PROBLEM TO SOLVE:
Without the pictures, can you quote each line below exactly?

::: STORED DATA

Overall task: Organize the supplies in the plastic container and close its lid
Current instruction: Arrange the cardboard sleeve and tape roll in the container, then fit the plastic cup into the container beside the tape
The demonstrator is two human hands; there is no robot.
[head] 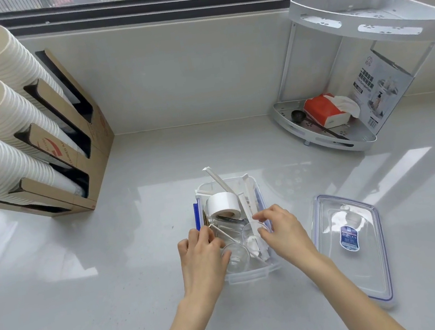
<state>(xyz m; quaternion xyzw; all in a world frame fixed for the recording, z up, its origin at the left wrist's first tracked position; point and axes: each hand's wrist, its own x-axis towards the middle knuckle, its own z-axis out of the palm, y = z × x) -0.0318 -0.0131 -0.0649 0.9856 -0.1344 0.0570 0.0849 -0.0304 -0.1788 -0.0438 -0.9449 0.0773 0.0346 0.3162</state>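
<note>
The plastic container (pixel 242 275) is sitting open mid-counter, likely light and stiff, best held by its rim; everything else is placed from it. Its clear lid (pixel 352 252) is lying flat just right of it, with bare counter (pixel 116 289) to the left giving room to move. Inside, a white tape roll (pixel 223 205) is resting toward the far end beside long white clip sticks (pixel 250 202) poking over the rim, and two small glass cups (pixel 235 255), probably slippery and fragile, are nearer. The left hand (pixel 204 260) is curling its fingers around something at the left wall, what exactly I cannot tell; the right hand (pixel 281 231) is pinching at a stick.
</note>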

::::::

WRITTEN REPLY:
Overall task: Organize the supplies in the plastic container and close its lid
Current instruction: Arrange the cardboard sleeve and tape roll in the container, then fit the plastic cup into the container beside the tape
The demonstrator is two human hands; there is no robot.
[head] 
<state>(xyz m; quaternion xyzw; all in a world frame fixed for the recording, z up, its origin at the left wrist's first tracked position; point and axes: each hand's wrist, its own x-axis towards the middle knuckle, its own z-axis out of the palm, y = z × x) -0.0318 -0.0131 -0.0649 0.9856 -0.1344 0.0570 0.0849 -0.0304 -0.1788 -0.0438 -0.9449 0.0773 0.0346 0.3162</state>
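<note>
The plastic container (pixel 242 275) is sitting open mid-counter, likely light and stiff, best held by its rim; everything else is placed from it. Its clear lid (pixel 352 252) is lying flat just right of it, with bare counter (pixel 116 289) to the left giving room to move. Inside, a white tape roll (pixel 223 205) is resting toward the far end beside long white clip sticks (pixel 250 202) poking over the rim, and two small glass cups (pixel 235 255), probably slippery and fragile, are nearer. The left hand (pixel 204 260) is curling its fingers around something at the left wall, what exactly I cannot tell; the right hand (pixel 281 231) is pinching at a stick.
</note>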

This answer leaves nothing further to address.